An Uber spokesman said it welcomed the government’s initiatives to improve the taxi experience in Hong Kong. “We are open to working with relevant stakeholders and the government such that the whole society can enjoy better taxi rides,” he said.

Under the proposed scheme, each fleet size should have 300 to 1,000 taxis if operating in the city centre or 100 to 350 cabs in servicing the New Territories, with the licensee required to own at least 10 per cent of the vehicles. The licensee must maintain an employer-employee relationship with at least 10 per cent of fleet drivers.

Each fleet must include at least 10 per cent of wheelchair-accessible taxis and more luxurious vehicles each valued at more than HK$300,000 (US$38,346), while all fleet taxis should be less than three years old and equipped with facilities such as Wi-fi and e-payment options.

Chau Kwok-keung, founder of Jumbo Taxi, remains sceptical about the scheme. Photo: May Tse

As an incentive, fleet taxis could charge a booking fee on top of the metered fare for booked trips, but they could only charge metered fares for street-hailing trips.
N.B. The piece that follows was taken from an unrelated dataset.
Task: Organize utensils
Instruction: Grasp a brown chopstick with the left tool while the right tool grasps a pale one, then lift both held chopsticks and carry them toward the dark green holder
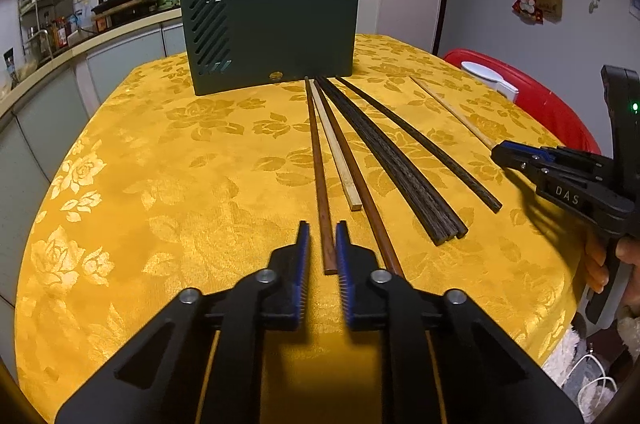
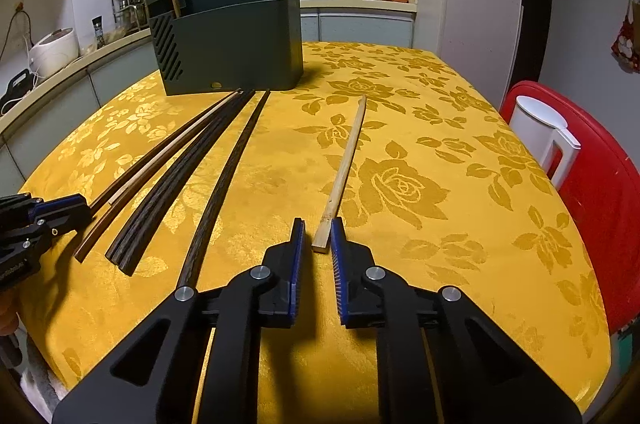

The scheme would run for five years and be extendable for periods of up to five years.

Authorities hope to offer passengers a premium alternative to the existing system, following complaints over driver misbehaviour, such as overcharging, cherry-picking passengers and taking circuitous routes.

But Chau Kwok-keung, chairman of the Hong Kong Taxi and Public Light Bus Association, and founder of Jumbo Taxi that manages a fleet of more than 600 cabs, said the demanding criteria of the scheme would deter small firms from joining.

“I am sceptical about the scheme. The fleet scheme requires each licensee to run at least 300 vehicles for urban taxis and they should be new cars. The capital cost would be very high, over HK$100 million,” he said.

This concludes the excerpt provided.